Accented characters -- actual possible positions in words

Mark Simonson's picture

Does anyone know of a resource that has information about where in words in various languages accented letters are possible (or most likely) to appear? Alternatively, lists of words in different languages would help me work it out myself.

For example, as far as I know, Ñ and ñ never fall at the start or end of a word in any language. So, if I'm making alternate glyphs that are meant only to be used at the start of end of a word, there is no reason to make such alternates for those two characters.

The "easy" thing would be to proceed as if every accented character could appear in any position in any word in any language. My problem is that the font I'm working on has a large number of alternate characters, and adding accents to all of them will increase the glyph count dramatically, a big chunk of which may not ever be used or may not even be possible to use in a normal word.
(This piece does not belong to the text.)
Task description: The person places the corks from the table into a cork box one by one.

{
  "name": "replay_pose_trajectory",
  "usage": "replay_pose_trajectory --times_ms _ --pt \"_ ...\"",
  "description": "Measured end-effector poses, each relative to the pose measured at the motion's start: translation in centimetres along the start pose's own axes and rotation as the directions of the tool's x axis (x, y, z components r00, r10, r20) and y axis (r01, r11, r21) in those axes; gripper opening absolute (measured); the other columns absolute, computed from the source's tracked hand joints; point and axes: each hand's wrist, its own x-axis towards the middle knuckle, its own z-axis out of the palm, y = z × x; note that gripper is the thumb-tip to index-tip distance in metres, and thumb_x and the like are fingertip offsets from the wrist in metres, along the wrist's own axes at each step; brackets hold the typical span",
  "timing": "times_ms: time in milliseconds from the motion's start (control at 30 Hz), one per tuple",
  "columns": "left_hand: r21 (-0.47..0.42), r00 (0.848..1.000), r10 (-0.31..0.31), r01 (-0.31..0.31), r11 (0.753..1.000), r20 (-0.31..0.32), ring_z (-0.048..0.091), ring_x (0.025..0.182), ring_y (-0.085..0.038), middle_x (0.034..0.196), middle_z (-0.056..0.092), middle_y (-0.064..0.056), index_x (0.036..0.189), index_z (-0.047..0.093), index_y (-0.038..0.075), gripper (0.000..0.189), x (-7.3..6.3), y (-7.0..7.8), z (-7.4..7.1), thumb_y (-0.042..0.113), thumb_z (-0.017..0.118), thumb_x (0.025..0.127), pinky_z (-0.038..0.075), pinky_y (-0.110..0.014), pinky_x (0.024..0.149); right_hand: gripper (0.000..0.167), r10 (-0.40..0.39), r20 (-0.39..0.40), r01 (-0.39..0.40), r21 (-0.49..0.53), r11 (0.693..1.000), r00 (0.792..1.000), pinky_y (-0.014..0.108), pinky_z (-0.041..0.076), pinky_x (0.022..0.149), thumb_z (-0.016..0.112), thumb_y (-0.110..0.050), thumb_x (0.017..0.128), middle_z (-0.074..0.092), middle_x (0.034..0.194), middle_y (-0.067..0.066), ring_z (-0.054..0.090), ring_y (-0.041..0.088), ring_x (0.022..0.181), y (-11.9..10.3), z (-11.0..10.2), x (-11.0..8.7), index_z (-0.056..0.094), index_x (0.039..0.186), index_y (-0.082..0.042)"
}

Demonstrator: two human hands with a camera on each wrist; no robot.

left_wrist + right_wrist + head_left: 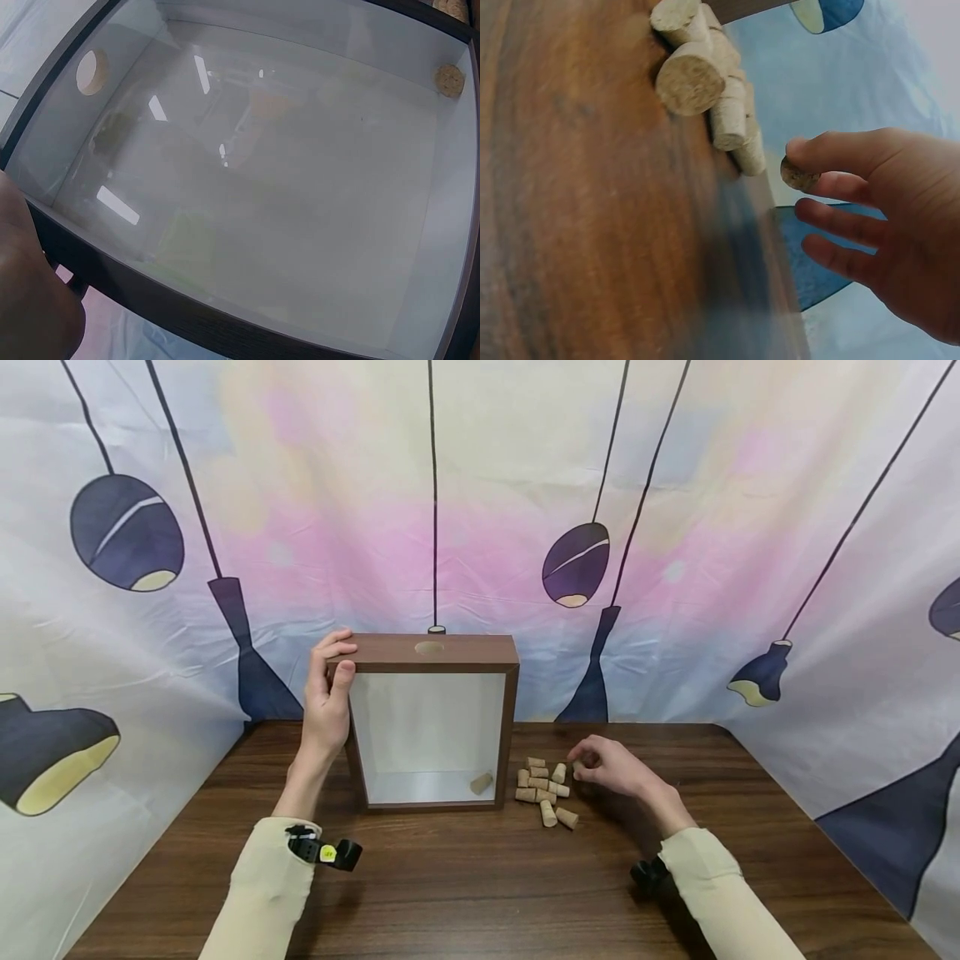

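A brown shadow box [427, 667] with a clear front stands upright on the table. Its top has a round hole [430, 647], which also shows in the left wrist view. My left hand [327, 702] grips the box's upper left corner, thumb on the front and fingers over the top. One cork [482, 783] lies inside, in the lower right corner. To the right of the box is a group of several loose corks [537, 783]. Beside them my right hand [618, 768] pinches a single cork [799, 176] between thumb and index finger, the other fingers spread.
The dark wooden table [465, 885] runs back to a hanging cloth [337, 543] printed with lamps. That cloth encloses the back and both sides. Two corks [558, 817] lie a little in front of the rest of the group.
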Motion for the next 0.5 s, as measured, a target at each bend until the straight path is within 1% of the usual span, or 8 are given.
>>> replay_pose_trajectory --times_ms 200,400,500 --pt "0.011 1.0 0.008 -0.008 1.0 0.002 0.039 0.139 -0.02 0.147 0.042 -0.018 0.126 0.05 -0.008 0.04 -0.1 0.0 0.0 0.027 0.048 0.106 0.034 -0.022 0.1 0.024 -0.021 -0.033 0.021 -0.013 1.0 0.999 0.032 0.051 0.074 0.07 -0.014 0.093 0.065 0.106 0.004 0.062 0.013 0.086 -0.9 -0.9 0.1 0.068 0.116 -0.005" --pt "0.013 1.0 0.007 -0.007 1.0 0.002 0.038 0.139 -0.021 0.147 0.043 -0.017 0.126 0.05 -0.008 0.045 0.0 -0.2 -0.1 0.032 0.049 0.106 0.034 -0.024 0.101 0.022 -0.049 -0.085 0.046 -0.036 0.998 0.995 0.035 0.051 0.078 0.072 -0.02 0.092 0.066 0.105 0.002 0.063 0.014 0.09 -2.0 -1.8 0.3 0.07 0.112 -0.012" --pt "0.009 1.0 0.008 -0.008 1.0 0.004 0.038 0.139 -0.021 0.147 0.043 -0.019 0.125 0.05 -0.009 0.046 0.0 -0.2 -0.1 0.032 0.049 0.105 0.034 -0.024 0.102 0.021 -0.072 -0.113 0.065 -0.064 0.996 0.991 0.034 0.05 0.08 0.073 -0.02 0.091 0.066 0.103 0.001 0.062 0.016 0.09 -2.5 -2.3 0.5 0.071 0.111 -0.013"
I don't want to include glyphs like that if I can help it.

blank's picture

I recently came across the OneLook online dictionary which combines numerous online dictionaries and word lists to provide a wild-card searchable dictionary European languages and Asian transliteration. Just be careful as it is case-sensitive.
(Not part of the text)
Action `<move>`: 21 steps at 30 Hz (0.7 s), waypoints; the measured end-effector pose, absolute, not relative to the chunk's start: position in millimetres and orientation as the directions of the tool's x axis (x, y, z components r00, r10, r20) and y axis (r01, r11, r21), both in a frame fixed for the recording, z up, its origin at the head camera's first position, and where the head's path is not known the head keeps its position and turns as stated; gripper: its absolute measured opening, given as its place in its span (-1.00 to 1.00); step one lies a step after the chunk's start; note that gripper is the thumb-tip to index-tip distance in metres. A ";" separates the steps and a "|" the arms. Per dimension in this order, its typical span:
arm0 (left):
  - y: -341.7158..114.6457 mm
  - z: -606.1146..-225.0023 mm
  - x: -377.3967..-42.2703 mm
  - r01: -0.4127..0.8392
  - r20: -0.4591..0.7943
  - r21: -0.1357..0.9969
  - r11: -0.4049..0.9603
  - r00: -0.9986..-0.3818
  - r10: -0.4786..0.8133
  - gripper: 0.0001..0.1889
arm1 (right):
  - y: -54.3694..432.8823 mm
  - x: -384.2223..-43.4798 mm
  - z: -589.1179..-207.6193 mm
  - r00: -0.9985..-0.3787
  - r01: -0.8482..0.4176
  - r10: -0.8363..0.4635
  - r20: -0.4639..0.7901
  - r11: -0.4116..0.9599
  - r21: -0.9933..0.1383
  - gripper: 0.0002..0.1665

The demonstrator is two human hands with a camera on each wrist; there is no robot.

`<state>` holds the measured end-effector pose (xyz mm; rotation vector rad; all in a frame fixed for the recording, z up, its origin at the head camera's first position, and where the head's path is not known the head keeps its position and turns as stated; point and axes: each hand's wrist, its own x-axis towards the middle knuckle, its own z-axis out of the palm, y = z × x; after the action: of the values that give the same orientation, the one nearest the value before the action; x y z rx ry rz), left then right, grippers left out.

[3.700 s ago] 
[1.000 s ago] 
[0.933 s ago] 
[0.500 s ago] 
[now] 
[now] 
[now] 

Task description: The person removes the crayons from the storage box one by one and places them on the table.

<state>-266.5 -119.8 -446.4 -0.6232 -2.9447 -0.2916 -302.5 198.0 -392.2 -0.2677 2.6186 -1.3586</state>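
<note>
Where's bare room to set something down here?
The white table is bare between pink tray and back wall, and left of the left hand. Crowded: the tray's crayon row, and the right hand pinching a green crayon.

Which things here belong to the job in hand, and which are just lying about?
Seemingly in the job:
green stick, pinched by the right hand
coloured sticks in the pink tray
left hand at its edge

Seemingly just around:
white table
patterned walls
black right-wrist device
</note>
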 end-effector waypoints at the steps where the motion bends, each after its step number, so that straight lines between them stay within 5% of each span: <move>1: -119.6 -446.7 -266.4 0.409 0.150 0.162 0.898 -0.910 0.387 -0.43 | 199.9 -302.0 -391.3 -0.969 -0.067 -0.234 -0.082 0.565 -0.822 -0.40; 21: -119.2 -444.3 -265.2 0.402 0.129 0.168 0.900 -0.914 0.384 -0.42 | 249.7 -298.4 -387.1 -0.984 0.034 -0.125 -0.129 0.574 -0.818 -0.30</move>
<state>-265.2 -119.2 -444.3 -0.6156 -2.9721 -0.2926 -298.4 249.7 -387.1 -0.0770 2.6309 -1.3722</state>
This link goes to list of diacriticals at the beginning of, inside of and at the end of real words. It includes every position I could find using online dictionaries and lists of place names. It does not show a breakdown by language (although you could probably cook up a screenscraper to compile that) but none of them are from obscure languages (although some place names are obscure). The character set I use is a subset of one of the pan-european FontLab on Steroids encodings without Esperanto characters or the dot accents for the old Irish words.
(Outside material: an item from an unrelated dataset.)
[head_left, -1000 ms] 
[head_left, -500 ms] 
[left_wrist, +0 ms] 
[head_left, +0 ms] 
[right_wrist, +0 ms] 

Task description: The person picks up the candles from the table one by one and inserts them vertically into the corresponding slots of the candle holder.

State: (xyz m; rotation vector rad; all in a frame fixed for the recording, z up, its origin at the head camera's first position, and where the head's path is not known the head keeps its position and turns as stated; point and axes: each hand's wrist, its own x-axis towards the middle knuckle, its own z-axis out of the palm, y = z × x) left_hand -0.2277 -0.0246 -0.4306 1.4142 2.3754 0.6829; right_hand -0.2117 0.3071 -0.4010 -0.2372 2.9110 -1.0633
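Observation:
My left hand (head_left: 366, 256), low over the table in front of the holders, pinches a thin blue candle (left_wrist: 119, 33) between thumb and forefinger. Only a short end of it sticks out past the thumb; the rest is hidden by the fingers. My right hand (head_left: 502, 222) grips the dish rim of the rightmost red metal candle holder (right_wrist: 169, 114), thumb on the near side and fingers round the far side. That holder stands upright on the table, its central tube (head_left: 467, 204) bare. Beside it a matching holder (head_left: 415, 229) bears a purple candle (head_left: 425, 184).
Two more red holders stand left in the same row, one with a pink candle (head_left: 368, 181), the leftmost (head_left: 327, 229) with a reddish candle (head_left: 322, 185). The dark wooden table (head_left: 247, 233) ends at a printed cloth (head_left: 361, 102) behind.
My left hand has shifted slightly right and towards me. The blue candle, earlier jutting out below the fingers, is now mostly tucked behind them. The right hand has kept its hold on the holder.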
The list does include some transliterated words from Asian languages, but if those don’t concern you they aren’t hard to spot.

Mark Simonson's picture

Thanks, James! OneLook looks perfect for what I'm trying to figure out, and your compiled list looks good, too.

DTY's picture

Beware of oddities like loanwords from non-European languages. For instance, there's a journal of Andean archaeology called Ñawpa Pacha (ñ can occur at the start of a word in Quechua).

Cristobal Henestrosa's picture

For example, as far as I know, Ñ and ñ never fall at the start or end of a word in any language

Ñ and ñ can start words in Spanish: ñoño, ñandú, ñáñara.

Mark Simonson's picture

Thanks, guys. Good to know.

Theunis de Jong's picture

James, in case anyone doesn't have your InDesign CS3, here is the list as plain text. (Only the lowercase strings, for clarity.) It sure does look like avant-garde poetry -- are you sure all of these exist? ;-)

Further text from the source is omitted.